• **Data**:
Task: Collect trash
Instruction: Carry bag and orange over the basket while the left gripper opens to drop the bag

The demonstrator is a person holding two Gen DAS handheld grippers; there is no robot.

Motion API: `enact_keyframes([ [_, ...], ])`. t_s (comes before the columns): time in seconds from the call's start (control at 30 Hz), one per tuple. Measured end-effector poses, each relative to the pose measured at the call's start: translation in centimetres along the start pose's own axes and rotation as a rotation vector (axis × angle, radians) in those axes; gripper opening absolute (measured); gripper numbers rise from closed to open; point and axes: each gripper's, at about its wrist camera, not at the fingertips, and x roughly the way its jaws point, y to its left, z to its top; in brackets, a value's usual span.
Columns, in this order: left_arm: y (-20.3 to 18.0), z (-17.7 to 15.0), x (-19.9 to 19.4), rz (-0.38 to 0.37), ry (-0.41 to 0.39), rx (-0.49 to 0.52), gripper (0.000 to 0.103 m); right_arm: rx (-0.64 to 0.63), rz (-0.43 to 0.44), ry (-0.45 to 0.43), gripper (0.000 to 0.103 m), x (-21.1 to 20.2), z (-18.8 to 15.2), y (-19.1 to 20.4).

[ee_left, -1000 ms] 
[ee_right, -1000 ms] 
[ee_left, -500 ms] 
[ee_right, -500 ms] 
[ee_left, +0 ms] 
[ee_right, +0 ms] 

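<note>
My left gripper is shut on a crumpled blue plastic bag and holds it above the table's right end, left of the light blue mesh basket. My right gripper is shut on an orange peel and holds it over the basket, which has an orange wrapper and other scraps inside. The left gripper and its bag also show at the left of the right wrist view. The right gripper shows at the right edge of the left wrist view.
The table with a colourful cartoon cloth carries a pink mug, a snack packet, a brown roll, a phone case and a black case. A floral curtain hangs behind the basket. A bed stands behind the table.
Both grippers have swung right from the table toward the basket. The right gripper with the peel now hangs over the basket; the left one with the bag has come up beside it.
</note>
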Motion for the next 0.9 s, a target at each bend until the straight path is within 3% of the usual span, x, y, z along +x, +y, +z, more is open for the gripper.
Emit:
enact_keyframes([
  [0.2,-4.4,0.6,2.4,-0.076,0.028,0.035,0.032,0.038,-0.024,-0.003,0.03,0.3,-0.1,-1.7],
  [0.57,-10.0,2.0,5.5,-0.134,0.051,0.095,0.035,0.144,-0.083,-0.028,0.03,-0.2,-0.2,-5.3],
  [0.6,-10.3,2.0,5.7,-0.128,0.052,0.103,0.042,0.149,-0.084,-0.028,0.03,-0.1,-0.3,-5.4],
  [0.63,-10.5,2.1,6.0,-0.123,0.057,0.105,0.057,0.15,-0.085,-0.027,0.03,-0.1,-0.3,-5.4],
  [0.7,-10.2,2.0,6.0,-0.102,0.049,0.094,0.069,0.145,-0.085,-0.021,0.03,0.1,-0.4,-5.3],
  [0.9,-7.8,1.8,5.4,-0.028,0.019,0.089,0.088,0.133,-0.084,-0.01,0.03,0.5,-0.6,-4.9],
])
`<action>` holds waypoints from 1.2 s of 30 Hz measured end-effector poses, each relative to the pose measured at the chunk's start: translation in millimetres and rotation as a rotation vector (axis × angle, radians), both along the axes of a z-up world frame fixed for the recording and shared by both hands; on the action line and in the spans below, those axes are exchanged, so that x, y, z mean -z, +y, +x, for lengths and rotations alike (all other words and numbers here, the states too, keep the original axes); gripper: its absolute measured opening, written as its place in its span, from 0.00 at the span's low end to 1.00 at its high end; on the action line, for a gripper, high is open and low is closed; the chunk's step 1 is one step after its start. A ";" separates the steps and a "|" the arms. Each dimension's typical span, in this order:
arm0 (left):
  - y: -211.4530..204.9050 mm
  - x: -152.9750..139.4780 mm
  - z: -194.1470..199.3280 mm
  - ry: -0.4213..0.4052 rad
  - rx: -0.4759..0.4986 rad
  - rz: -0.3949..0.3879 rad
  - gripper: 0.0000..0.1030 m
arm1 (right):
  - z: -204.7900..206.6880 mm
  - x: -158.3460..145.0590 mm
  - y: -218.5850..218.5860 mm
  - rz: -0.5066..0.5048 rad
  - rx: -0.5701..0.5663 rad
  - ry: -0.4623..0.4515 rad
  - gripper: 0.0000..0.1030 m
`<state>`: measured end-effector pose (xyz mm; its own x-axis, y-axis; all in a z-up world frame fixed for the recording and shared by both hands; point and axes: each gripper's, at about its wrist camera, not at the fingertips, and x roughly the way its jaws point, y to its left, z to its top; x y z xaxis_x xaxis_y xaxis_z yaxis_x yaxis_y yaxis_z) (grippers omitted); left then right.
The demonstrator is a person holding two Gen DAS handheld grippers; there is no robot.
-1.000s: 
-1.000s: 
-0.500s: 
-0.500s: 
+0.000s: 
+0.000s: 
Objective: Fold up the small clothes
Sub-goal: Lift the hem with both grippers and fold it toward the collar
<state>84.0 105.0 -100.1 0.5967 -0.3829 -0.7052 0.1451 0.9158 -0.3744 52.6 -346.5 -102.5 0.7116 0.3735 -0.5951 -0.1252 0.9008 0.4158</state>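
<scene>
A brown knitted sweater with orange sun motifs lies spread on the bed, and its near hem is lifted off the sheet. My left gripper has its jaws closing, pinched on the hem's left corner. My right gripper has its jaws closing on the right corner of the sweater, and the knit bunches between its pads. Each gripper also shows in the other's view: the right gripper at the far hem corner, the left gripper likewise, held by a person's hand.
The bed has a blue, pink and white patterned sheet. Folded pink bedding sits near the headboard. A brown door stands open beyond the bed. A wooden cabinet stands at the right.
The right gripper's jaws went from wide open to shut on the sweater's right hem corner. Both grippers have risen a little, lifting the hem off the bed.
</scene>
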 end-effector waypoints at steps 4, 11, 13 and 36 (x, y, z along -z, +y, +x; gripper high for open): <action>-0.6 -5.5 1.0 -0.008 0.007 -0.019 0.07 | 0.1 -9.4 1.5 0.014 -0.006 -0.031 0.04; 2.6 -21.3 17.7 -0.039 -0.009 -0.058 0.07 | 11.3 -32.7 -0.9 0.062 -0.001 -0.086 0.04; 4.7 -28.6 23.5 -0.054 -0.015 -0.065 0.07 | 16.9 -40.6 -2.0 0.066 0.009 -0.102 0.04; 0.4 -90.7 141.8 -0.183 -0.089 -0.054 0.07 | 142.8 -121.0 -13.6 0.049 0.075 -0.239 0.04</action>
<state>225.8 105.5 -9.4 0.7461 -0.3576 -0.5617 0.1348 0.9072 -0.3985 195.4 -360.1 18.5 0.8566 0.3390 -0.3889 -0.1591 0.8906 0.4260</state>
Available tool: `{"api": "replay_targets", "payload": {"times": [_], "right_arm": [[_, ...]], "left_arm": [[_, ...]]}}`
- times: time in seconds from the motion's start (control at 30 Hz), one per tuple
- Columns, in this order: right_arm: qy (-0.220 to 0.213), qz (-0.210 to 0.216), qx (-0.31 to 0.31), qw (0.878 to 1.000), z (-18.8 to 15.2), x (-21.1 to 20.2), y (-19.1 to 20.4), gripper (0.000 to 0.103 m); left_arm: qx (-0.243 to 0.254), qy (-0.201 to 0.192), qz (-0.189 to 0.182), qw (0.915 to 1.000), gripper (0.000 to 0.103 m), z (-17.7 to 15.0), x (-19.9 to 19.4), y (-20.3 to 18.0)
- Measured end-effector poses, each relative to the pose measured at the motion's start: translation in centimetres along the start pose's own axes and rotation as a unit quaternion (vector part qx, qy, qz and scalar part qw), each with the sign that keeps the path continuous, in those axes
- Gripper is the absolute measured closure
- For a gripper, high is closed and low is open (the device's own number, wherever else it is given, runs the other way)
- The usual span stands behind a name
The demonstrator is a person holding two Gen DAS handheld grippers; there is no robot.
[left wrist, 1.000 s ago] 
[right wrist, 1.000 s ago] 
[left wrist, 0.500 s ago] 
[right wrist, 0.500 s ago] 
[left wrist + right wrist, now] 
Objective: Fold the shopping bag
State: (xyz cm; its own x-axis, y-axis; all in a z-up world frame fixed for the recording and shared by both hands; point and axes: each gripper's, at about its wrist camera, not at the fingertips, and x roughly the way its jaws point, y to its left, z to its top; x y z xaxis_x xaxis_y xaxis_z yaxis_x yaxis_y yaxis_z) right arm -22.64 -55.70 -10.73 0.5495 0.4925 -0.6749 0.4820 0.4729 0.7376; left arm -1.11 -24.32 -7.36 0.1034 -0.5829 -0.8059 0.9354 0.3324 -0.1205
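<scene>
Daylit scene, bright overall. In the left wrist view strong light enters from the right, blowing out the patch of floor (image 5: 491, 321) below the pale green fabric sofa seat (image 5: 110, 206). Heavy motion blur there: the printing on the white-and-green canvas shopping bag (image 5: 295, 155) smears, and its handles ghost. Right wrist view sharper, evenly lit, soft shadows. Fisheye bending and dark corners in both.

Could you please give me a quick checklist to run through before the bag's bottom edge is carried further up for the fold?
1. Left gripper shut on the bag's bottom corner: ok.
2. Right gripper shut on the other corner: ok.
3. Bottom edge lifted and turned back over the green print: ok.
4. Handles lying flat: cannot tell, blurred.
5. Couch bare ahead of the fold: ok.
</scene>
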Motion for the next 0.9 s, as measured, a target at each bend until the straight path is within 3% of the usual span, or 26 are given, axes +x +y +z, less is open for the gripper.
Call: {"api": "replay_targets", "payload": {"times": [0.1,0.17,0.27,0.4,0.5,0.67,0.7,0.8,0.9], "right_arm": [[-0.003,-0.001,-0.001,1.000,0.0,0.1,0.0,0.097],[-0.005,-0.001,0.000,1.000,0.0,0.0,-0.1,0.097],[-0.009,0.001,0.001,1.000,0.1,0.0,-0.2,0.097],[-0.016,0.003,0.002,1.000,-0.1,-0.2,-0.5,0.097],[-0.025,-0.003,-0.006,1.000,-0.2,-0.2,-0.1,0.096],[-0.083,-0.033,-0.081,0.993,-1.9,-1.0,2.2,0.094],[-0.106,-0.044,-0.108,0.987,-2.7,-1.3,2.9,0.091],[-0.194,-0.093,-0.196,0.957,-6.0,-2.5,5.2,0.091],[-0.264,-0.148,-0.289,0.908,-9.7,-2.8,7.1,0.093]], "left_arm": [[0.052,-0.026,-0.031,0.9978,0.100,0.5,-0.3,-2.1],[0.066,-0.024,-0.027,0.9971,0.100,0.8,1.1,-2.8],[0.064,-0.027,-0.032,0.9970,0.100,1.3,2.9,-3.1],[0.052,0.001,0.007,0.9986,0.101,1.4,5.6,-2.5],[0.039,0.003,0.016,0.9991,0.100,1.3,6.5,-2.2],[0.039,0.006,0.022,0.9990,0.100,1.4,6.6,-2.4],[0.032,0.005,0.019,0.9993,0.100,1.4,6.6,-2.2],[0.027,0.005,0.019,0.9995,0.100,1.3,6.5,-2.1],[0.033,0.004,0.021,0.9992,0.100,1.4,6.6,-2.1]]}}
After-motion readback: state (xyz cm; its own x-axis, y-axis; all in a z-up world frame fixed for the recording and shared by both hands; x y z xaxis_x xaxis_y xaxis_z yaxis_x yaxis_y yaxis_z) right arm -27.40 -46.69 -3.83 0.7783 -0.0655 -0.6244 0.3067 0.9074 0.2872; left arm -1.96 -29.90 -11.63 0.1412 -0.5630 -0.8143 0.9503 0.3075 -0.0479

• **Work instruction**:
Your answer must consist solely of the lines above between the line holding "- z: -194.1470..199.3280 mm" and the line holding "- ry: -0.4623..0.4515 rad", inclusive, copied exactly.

• **Response area**:
  - z: -194.1470..199.3280 mm
  - ry: -0.4213..0.4052 rad
  - rx: -0.4759..0.4986 rad
  - rz: -0.3949..0.3879 rad
  - gripper: 0.0000..0.1030 m
arm1 (right):
  - z: -204.7900..206.6880 mm
  - x: -158.3460..145.0590 mm
  - y: -218.5850..218.5860 mm
  - rz: -0.5066..0.5048 rad
  - rx: -0.5701..0.5663 rad
  - ry: -0.4623..0.4515 rad

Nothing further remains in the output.